The Legend of the Usable UI Library

Carim A

February 3, 2017

3 min read


There are a lot of things to love with MonoGame (and by extension, C#). Interfacing is not one of them. By that, I mean, there is absolutely nothing that MonoGame provides to deal with it, you must make use of an interfacing library or roll your own code…except, there are actually very few interfacing libraries for C# and the ones that do exist are either needlessly complex or completely lacking (but odd design choices make them difficult to extend to your needs).

For some time, I found relative success with Squid, a blackbox library where you provide the rendering implementation and gave it inputs and it would take care of the logic, and it sortof worked, but I met 2 issues:

  1. The library wasn’t actually very up-to-date and had some issues, and the developer behind it didn’t seem to want to continue it
  2. Actually implementing UIs: all this time spent trying to come to an ideal solution meant that I had no real experience actually making a good game UI!

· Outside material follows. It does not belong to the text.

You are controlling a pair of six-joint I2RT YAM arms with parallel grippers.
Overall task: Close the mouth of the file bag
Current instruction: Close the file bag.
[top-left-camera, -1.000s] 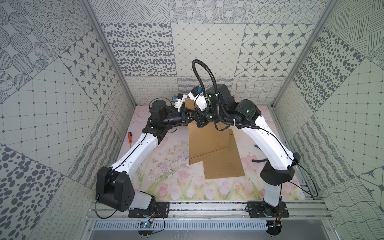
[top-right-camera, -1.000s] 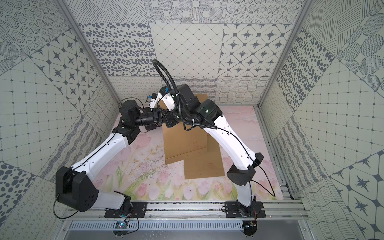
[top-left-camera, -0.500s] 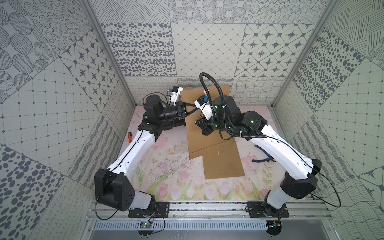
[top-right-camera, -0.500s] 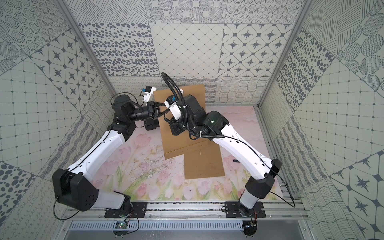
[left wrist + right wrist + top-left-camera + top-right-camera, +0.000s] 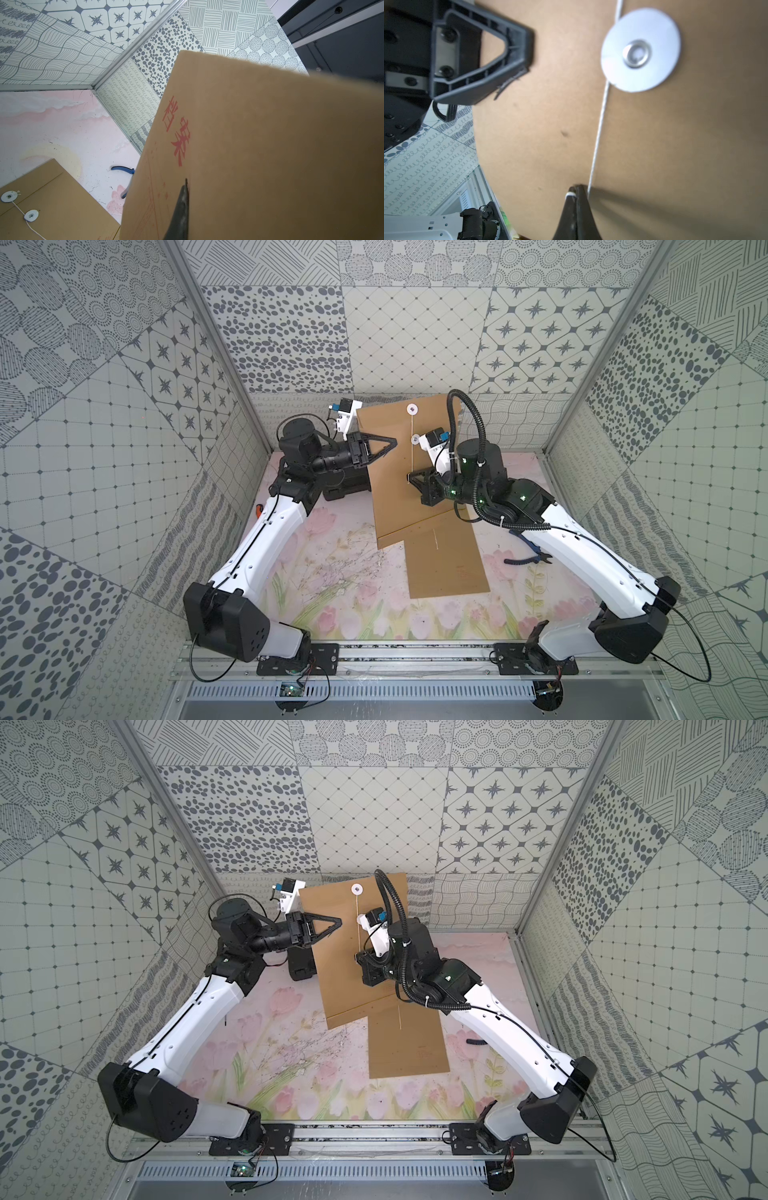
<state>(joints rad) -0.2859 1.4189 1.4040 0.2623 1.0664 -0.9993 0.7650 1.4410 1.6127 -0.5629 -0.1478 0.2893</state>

I thought hard about what I actually wanted in an interfacing library and came to the conclusion that I just wanted something that I could write in a HTML/CSS-like syntax to deal with styling and positioning and use events for interactable elements instead of constantly polling for weird edge-cases…so that’s where I had the idea:

Why not just make the UI as a website?

Enter Awesomium

Awesomium is a HTML UI engine. You pass a URL (whether it be over HTTP://, HTTPS:// or FILE://) and it generates an instance of Chromium and renders your webpage. Actually integrating it into MonoGame turned out to be pretty easy, just start it up in a new thread and let it do its own thing. Testing it out, I found it didn’t impact performance much, so I shouldn’t see issues later on.

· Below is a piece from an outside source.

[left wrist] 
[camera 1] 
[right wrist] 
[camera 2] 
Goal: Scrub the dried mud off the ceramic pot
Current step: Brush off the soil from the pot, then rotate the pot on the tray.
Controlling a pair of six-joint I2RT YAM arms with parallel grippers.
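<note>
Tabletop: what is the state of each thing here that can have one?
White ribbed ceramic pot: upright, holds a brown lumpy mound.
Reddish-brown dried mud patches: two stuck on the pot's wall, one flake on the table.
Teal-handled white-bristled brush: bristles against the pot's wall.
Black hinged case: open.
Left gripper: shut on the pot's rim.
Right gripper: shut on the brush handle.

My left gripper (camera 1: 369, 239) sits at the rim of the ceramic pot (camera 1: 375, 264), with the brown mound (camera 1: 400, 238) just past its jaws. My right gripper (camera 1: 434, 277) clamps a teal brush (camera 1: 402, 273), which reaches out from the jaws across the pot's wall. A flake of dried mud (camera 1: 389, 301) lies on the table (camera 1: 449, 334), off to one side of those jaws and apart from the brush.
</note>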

It has a nice license: free-to-use until you make a certain amount of money (that you’d be perfectly happy to pay by that point, anyway).

The only real issue is that it hasn’t seen an update in a while and the developers have dropped off the face of the Earth, but it provides the features I need and is seemingly bug free. It’s a teeny bit slow to load too, but that was pretty easily fixed by body { opacity: 0; -webkit-transition: opacity 2s; } and <body onload="'1'"> just fade it in nicely when it does load and the user is none-the-wiser.

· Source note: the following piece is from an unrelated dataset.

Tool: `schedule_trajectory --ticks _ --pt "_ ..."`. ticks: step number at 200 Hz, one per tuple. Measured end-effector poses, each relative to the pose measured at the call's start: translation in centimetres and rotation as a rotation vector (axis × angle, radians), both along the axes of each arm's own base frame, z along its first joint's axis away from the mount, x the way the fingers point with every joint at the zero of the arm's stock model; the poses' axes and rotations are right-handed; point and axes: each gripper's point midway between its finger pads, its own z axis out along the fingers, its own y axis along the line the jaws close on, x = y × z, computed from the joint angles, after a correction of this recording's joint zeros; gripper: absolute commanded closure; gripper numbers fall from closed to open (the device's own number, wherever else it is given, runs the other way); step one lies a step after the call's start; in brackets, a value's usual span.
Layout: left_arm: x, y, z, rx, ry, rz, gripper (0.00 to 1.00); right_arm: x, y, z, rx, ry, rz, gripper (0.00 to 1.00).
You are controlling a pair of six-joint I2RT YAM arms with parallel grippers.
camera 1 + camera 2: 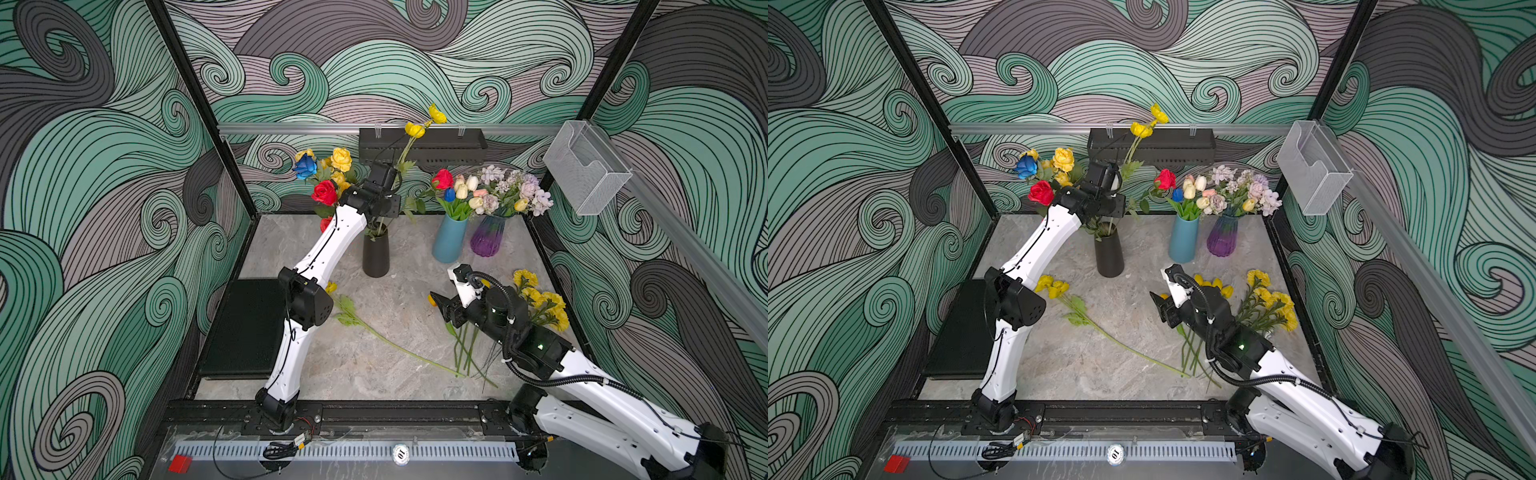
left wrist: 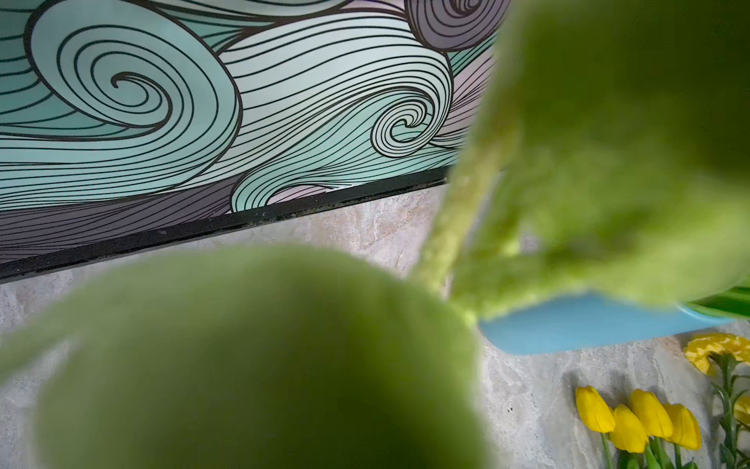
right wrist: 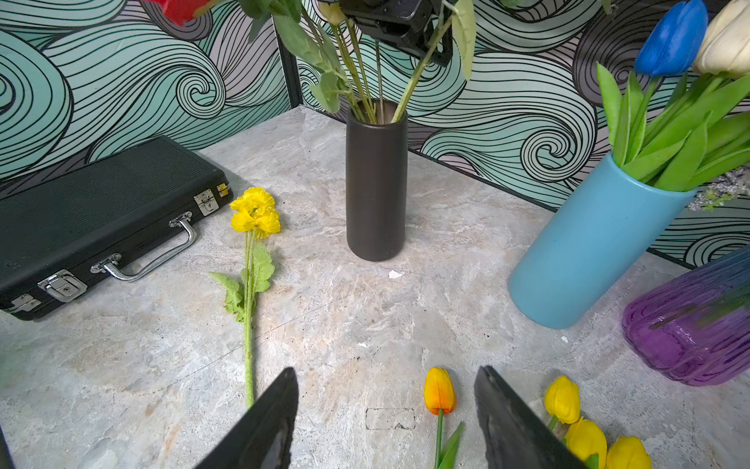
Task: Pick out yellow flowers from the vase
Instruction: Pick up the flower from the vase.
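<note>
The black vase (image 1: pixel 376 257) (image 3: pixel 376 182) holds yellow roses (image 1: pixel 341 159), red and blue roses and a tall yellow spray (image 1: pixel 415 129). My left gripper (image 1: pixel 392 183) (image 3: pixel 426 36) is at the spray's stem just above the vase mouth. Blurred green leaves fill the left wrist view, so its jaws are hidden. Other yellow flowers lie on the table: a ruffled one (image 3: pixel 255 211), tulips (image 2: pixel 637 418) and pom-poms (image 1: pixel 540 299). My right gripper (image 3: pixel 385 406) (image 1: pixel 440 303) hovers open and low over the table, with an orange-yellow tulip (image 3: pixel 440 390) lying below between its fingers.
A blue vase (image 1: pixel 449 241) with tulips and a purple glass vase (image 1: pixel 487 239) with pale blooms stand at the back right. A black case (image 3: pixel 101 211) lies at the left edge. A black tray (image 1: pixel 422 149) hangs on the back rail, and a clear box (image 1: pixel 586 166) on the right wall.
</note>
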Motion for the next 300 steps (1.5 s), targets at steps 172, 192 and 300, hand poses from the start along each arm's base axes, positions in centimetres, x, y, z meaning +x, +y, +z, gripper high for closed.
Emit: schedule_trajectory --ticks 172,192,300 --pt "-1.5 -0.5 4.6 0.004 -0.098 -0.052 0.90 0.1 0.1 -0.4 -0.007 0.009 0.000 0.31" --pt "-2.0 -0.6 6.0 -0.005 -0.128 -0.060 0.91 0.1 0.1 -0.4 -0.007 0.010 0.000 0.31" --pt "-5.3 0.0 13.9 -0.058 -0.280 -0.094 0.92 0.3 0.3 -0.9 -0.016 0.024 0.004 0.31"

Looking pretty good! The CSS behaved nicely!

Right now, that’s a login screen being rendered in MonoGame and the various transition/animation effects I tried ran consistently at 60 frames per second, so I have no reason to believe that it would be an issue later on. I’ve finally found a nice middle ground!

Tomorrow, I’ll be looking at actually integrating logging in and an account implementation.